The Event Processing Technical Society (EPTS) has updated its glossary of CEP terms.
Having a common language is indeed one of the first steps towards being able to discuss a technology.
Fortunately enough, several of the terms are already well-accepted and used. For instances, Oracle CEP (i.e. former BEA Event Server) treats the following terms as first-class citizens in its programming model: Event Source, Event Sink, Stream, Processor (a.k.a Event Processing Agent), Event Type, Event Processing Network, Event Processing Language, and Rule. This allows the user to author an event processing application by leveraging existing event processing design patterns: define the event types, define the sources of events, define the sinks of events, define the intermediate processors, connect these forming a EPN, configure the processors with EPL rules. It becomes a simple enough task if one understands the glossary.

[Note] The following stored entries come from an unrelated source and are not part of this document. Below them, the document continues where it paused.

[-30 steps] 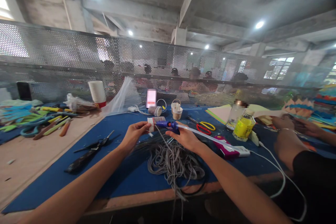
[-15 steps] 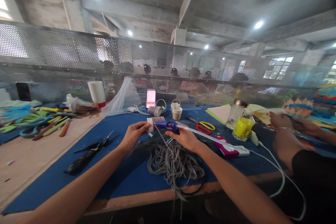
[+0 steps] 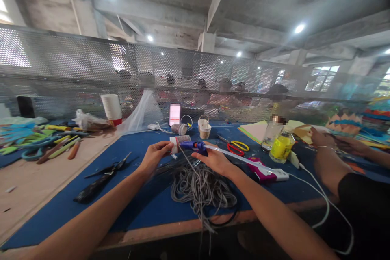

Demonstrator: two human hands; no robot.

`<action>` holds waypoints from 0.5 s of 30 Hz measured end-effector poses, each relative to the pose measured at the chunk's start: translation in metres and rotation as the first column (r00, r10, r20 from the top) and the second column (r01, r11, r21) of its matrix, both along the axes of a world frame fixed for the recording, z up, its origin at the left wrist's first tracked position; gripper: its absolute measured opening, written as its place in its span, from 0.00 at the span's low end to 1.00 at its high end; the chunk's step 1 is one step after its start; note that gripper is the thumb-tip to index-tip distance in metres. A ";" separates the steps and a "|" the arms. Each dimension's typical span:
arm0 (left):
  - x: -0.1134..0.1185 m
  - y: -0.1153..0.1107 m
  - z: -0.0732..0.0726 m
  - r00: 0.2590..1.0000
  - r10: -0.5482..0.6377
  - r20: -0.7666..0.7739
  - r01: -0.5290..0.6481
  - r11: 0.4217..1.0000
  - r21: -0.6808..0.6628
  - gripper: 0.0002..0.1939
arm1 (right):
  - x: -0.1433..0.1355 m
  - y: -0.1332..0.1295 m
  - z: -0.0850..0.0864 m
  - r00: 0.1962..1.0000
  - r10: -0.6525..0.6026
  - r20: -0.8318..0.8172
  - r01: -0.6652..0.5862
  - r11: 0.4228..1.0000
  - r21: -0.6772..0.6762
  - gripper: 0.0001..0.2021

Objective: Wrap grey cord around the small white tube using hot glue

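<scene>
My left hand (image 3: 155,155) is closed on a small white paper cup (image 3: 174,144) lying on its side, part of it wound with grey cord. My right hand (image 3: 218,161) grips a blue hot glue gun (image 3: 192,146), whose nozzle meets the cup's wall near the wound cord. A long clear glue stick (image 3: 239,157) sticks out of the gun's back, over my right wrist. From the cup a strand runs down to a loose heap of grey cord (image 3: 202,189) between my forearms. My right fingers partly hide the gun's handle.
Black-handled snips (image 3: 102,180) lie left on the blue mat (image 3: 61,215). Beyond my hands stand a cord-wrapped cup (image 3: 179,129), small baskets (image 3: 205,130) and a lit phone (image 3: 174,113). Rightward are scissors (image 3: 237,147), a yellow bottle (image 3: 280,148), a power strip (image 3: 268,170) and a co-worker's hands (image 3: 323,140).
My hands, the cup and the glue gun keep almost the same position. The co-worker's nearer hand at the right has shifted slightly.
</scene>
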State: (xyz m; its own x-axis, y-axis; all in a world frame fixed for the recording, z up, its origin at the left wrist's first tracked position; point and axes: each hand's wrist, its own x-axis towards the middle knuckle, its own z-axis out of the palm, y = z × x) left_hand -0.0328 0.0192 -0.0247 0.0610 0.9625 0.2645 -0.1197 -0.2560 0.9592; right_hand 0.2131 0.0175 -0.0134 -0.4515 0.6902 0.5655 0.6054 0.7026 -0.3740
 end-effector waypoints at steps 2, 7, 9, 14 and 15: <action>0.000 0.001 -0.001 1.000 0.002 -0.011 -0.002 1.000 0.005 0.15 | 0.000 -0.001 0.000 1.000 -0.005 -0.010 0.005 1.000 -0.001 0.22; -0.001 0.002 -0.003 0.999 -0.008 -0.032 0.008 1.000 0.013 0.15 | -0.001 -0.002 0.001 0.999 -0.028 -0.033 0.027 0.999 -0.022 0.22; -0.001 0.003 -0.003 0.999 -0.008 -0.038 0.009 1.000 0.014 0.15 | -0.001 -0.003 0.002 0.999 -0.026 -0.034 0.025 0.999 -0.026 0.21; 0.000 0.001 -0.004 0.998 -0.031 -0.053 0.032 0.999 0.025 0.15 | -0.001 -0.003 0.003 0.999 -0.035 -0.032 0.034 0.999 -0.030 0.22; 0.000 0.001 -0.003 0.998 -0.034 -0.057 0.035 0.999 0.026 0.15 | -0.001 -0.003 0.003 0.999 -0.037 -0.033 0.036 0.999 -0.033 0.22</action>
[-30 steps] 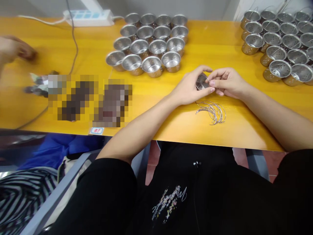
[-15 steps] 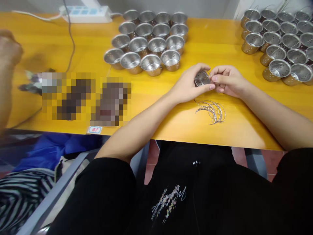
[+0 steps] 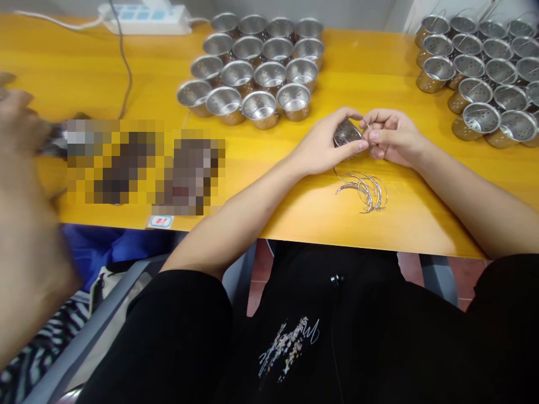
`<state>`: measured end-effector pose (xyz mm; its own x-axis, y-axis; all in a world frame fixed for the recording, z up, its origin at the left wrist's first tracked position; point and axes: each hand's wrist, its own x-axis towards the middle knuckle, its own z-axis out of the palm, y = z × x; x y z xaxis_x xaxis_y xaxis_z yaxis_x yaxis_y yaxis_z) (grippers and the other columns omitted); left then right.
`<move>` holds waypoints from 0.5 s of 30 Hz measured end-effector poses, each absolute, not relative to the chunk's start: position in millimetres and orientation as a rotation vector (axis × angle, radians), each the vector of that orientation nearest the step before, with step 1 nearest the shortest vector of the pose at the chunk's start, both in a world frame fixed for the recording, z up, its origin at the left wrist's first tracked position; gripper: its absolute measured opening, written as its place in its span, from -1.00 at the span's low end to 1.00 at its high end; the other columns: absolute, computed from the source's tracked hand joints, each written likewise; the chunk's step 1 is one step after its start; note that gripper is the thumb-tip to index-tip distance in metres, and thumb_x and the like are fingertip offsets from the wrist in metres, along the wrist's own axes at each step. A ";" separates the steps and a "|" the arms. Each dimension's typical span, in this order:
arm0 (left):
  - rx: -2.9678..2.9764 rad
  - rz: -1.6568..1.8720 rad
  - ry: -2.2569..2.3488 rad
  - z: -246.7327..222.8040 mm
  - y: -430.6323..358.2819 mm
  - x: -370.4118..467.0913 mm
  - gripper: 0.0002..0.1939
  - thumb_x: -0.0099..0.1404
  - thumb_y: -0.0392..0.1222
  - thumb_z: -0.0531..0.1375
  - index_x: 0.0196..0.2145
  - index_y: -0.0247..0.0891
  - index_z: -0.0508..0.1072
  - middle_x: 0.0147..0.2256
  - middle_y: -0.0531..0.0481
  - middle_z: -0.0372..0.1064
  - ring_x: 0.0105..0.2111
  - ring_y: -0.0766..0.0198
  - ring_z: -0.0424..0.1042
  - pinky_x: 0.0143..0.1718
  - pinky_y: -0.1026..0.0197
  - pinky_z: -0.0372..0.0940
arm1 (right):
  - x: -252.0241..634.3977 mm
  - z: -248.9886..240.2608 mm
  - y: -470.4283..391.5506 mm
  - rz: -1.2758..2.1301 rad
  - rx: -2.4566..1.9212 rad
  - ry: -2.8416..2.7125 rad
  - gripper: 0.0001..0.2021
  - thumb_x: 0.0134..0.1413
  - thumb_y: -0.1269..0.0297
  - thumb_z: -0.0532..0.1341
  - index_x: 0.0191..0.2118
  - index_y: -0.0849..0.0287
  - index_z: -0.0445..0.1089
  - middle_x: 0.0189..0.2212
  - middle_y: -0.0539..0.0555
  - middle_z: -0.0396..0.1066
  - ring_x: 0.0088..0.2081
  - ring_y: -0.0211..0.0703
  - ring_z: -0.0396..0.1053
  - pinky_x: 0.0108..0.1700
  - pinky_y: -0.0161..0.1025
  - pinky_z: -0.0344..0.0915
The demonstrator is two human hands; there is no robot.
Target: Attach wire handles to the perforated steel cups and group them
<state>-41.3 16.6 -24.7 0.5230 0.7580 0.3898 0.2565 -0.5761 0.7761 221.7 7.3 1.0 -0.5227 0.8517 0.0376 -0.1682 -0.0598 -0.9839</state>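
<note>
My left hand (image 3: 326, 143) is closed around a small perforated metal cup (image 3: 346, 132), which lies tilted with its mouth partly showing. Close against the cup's right side, my right hand (image 3: 389, 136) pinches a thin curved wire handle (image 3: 369, 128) between thumb and fingers. Whether the wire's end sits in a hole of the cup cannot be made out. Just below both hands, a loose pile of curved wire handles (image 3: 367, 192) lies on the yellow table (image 3: 303, 219).
Rows of perforated cups (image 3: 260, 108) stand at the back middle. More cups with wire handles (image 3: 475, 119) fill the back right. A power strip (image 3: 145, 19), a dark cable (image 3: 125, 73) and two pixelated objects (image 3: 189, 174) are on the left. Another person's blurred arm (image 3: 29, 224) reaches in there.
The wire handle in my right hand now shows more, and my fingers have shifted slightly; the cup stays in my left hand. The other person's arm has moved further into view at left.
</note>
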 end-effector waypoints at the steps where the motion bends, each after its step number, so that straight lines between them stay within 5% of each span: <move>1: 2.096 0.976 0.824 -25.9 17.8 -41.2 0.17 0.42 0.97 0.36 0.41 -0.14 0.64 0.27 -0.32 0.74 0.29 -0.39 0.72 0.44 -0.34 0.57 | 221.6 0.6 7.6 1.679 -0.778 -1.450 -0.37 0.05 -0.17 0.92 -0.05 0.07 0.69 -0.41 -0.08 0.60 -0.52 -0.28 0.33 -0.54 -0.33 0.25; 10: 1.994 0.976 0.819 -43.5 29.6 -42.0 0.34 0.23 1.01 0.50 0.57 -0.02 0.51 0.22 -0.28 0.73 0.25 -0.43 0.74 0.41 -0.42 0.56 | 221.3 6.7 3.9 1.681 -0.901 -1.388 -0.38 -0.05 -0.05 0.95 -0.09 0.01 0.64 -0.36 -0.03 0.62 -0.51 -0.18 0.37 -0.58 -0.24 0.30; 15: 1.977 0.947 0.765 -55.8 36.4 -44.2 0.61 0.14 0.92 0.65 0.78 -0.02 0.23 0.15 -0.25 0.71 0.29 -0.47 0.73 0.48 -0.44 0.53 | 216.9 6.8 5.1 1.658 -0.863 -1.347 -0.34 -0.14 -0.04 0.98 -0.14 0.03 0.63 -0.35 -0.01 0.67 -0.57 -0.23 0.35 -0.62 -0.26 0.29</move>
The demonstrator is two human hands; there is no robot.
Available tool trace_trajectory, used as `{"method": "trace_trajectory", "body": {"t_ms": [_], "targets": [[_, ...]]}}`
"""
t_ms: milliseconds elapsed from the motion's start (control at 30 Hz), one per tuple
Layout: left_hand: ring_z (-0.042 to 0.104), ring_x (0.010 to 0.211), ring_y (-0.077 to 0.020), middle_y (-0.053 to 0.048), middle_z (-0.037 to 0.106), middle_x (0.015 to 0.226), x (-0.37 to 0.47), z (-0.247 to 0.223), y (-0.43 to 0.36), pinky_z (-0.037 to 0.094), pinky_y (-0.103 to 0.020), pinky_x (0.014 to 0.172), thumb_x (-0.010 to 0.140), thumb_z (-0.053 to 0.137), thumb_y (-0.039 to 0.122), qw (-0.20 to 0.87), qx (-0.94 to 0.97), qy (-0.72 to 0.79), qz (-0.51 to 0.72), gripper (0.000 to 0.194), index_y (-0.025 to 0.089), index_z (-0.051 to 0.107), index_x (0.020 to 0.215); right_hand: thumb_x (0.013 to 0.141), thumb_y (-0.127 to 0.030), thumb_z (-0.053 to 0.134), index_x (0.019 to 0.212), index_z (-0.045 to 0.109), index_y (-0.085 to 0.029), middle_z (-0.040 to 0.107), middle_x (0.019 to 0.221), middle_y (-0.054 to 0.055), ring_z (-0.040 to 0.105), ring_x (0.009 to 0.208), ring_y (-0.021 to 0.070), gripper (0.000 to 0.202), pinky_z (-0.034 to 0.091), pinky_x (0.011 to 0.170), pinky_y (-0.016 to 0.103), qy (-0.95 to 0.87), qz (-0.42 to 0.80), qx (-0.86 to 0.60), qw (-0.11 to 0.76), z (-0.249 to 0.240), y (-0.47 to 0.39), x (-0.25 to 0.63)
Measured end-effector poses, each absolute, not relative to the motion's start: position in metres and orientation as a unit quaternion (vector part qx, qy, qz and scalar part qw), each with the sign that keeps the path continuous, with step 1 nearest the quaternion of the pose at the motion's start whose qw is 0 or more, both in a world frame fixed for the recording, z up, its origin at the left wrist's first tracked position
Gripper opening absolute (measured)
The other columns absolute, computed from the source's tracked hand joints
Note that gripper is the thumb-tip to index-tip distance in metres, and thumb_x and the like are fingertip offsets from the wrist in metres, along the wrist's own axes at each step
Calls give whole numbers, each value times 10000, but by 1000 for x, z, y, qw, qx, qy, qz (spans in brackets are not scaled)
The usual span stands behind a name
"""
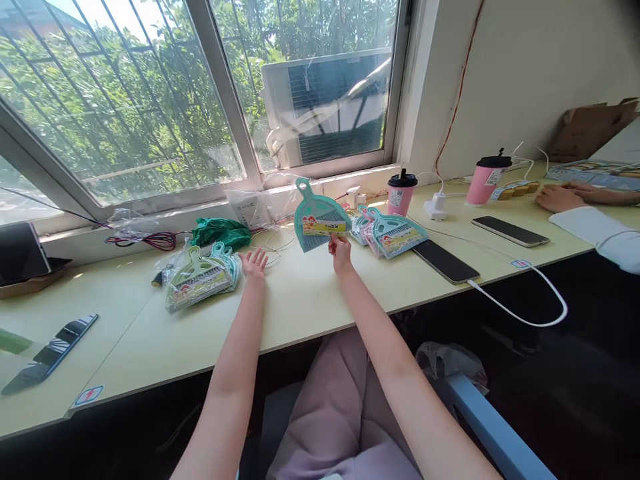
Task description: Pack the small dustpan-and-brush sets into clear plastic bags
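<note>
Gripping the lower edge of a green dustpan set [323, 217], the right hand [340, 251] holds it up above the counter [300, 300]. Well to its left, the left hand [255, 264] is open, fingers spread, just beside a pile of wrapped dustpan sets [203, 280]. Right of the right hand lie more wrapped sets [395, 235], then a dark phone [445, 260] with a pink cup [401, 197] behind them.

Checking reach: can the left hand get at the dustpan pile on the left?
Likely yes: the left hand is open, empty and right beside the dustpan pile, with nothing visible between them.
</note>
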State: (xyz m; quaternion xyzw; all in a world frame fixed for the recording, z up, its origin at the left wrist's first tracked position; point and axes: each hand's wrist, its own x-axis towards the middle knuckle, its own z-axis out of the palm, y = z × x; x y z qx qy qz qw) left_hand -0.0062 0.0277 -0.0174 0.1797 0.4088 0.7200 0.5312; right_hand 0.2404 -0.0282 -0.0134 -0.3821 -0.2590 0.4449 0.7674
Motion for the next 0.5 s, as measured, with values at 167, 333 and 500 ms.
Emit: {"method": "trace_trajectory", "body": {"t_ms": [167, 333, 500], "targets": [[752, 1082, -261, -160, 714, 1295, 10, -10, 17, 624, -371, 849, 1023, 496, 648, 602, 315, 360, 640, 567, 230, 515, 1405, 883, -257, 751, 648, 479, -213, 491, 466, -63, 366, 392, 55, 362, 278, 403, 205, -292, 496, -412, 706, -11, -29, 239], [772, 904, -161, -93, 777, 1158, 5, -11, 20, 593, -255, 810, 1036, 527, 168, 519, 252, 428, 696, 229, 207, 584, 1255, 779, -310, 853, 647, 540, -196, 488, 436, -61, 345, 372, 50, 358, 235, 377, 203, -385, 544, -423, 614, -12, -30, 235], [746, 687, -123, -73, 761, 950, -6, -15, 27, 565, -195, 647, 951, 531, 2, 460, 170, 474, 732, 405, 164, 516, 1322, 590, -457, 959, 759, 634, -191, 507, 528, -71, 357, 440, 45, 452, 236, 390, 199, -436, 588, -311, 606, -9, -35, 235]]}}
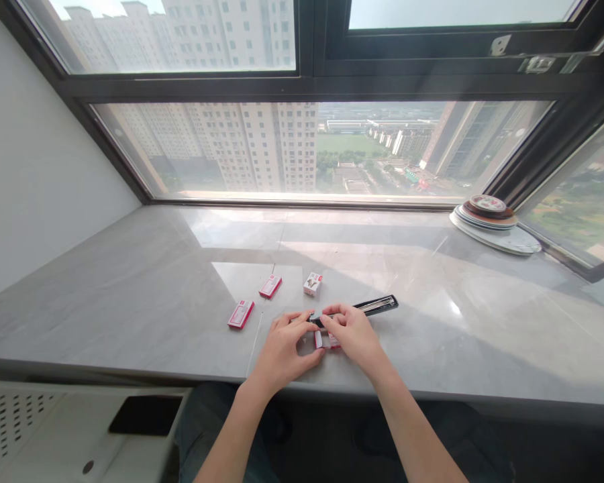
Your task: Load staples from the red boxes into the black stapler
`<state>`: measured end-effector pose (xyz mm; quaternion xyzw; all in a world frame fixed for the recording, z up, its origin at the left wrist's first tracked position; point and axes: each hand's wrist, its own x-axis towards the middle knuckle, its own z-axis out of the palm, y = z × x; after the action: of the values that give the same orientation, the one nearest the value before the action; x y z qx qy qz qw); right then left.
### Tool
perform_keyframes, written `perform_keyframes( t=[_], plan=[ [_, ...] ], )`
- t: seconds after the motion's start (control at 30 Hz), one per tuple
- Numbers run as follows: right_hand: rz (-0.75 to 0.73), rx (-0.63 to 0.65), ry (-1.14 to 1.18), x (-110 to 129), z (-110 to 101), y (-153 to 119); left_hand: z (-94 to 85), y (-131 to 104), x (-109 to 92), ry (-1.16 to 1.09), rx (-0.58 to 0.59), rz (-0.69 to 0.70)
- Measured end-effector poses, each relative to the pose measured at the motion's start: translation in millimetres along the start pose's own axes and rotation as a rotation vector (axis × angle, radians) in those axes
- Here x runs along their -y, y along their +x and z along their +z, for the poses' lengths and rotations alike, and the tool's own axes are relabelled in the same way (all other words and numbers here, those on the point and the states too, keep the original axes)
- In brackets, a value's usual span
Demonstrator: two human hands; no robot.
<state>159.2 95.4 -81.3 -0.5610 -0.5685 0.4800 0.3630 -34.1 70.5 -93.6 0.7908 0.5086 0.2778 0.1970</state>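
Observation:
A black stapler (381, 305) lies opened out on the grey counter, its long arm with a silvery channel pointing right. My left hand (288, 345) curves around the stapler's left end, fingertips on it and thumb low beside an opened red-and-white staple box (319, 339). My right hand (351, 333) pinches at the stapler's middle, over the box; whether a small strip of staples is between the fingertips cannot be made out. Part of the box is hidden under my right hand. Farther left lie two red-and-white staple boxes, one nearer (241, 314) and one farther (270, 286).
A small white box (313, 284) with a dark picture stands just beyond my hands. Stacked plates (496, 225) sit at the far right by the window. The counter's front edge runs close below my wrists. A black phone-like slab (145, 415) rests on a white surface at lower left.

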Motion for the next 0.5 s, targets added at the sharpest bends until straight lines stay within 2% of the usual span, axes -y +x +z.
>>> perform_keyframes(
  t=[0.13, 0.23, 0.33, 0.43, 0.5],
  plan=[
    [-0.102, -0.017, -0.054, 9.7, 6.5, 0.8, -3.0, 1.0, -2.7, -0.011, 0.004, 0.008],
    [-0.238, -0.019, -0.162, 23.3, 5.2, -5.5, -5.8, 2.5, -5.8, -0.008, 0.010, 0.025],
    [-0.338, 0.062, -0.325, 31.0, 1.1, -17.9, -7.2, 3.2, -6.9, 0.006, 0.008, 0.030],
    [-0.344, 0.156, -0.458, 29.3, -2.2, -28.8, -7.5, 2.9, -6.4, 0.013, 0.018, 0.029],
    [-0.321, 0.159, -0.494, 26.5, -3.3, -32.0, -7.5, 2.5, -6.1, 0.011, 0.024, 0.029]
  ],
)
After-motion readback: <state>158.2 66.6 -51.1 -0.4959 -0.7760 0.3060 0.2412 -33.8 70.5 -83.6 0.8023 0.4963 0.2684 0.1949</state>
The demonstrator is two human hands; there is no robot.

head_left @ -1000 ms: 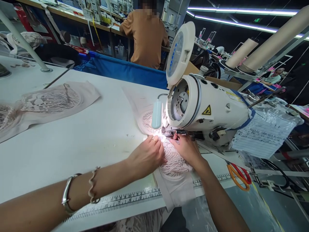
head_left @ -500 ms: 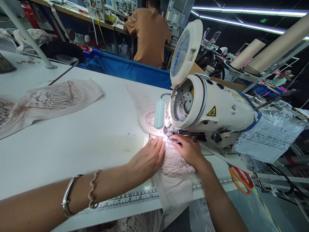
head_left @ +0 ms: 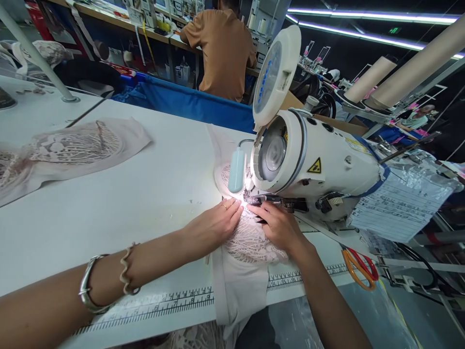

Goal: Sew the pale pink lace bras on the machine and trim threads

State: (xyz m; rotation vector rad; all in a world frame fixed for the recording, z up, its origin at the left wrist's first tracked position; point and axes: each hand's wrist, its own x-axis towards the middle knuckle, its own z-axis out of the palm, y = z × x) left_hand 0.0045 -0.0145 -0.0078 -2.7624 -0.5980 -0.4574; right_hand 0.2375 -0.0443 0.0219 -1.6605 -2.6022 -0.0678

Nevertheless, I would like to suggest one additional term: a relation. To understand relations, one has to understand streams first.
The glossary defines stream as “a linearly ordered sequence of events”. At first glance, one may think of a stream as the physical pipe, or connection, between sources and sinks. However, that is not entirely correct. Rather, an event channel, which is defined as “a conduit in which events are transmitted…” represents the idea of a connection; a stream extends this idea and adds processing semantic to it, precisely it states that a stream not only contains events, but that these events must be totally ordered.
Let’s consider an example. Consider an event type consisting of two attributes, a integer, and a string.
The following sequence is a stream ordered by the first attribute: {1, “a”}, {2, “b”}, {3, “a”}.
Conversely, the following sequence is NOT a stream: {1, “a”}, {2, “b”}, {1, “a”}. In this latter case, this sequence of events is termed a event cloud. Streams are a type of event clouds.
This may seem rather odd and arbitrary. But this additional semantic is very helpful. For one thing, it allows CEP engines to optimize. Because streams are generally unbounded, i.e. they never end, one has to define a window of time (or length) on top of a stream to be able to do any interesting computation. Having a ordered sequence allows the engine to progress the computation for a window without having to keep old values forever.
Considering the example at hand, let’s say one wants to calculate the number (i.e. count) of similar strings in the last 3 seconds, and that the first attribute provides the time-stamp of the event in seconds.
If the events were not ordered in time, then how would the engine know when it is safe enough to output the correct result?
Consider that time starts at t = 0 and the following input: {2, “a”}, {3, “a”}.
Should we wait for event {1,?} before outputting the result? Was this event lost or delayed? What if we don’t wait, and output the result, and then the event {1,?} ends up arriving afterward, should we output the result again?
As it can be noted, the conceptual model gets very complicated. Better to keep the conceptual model simple, and move this complexity elsewhere, such as an adapter that might be re-ordering events using some time-out strategy.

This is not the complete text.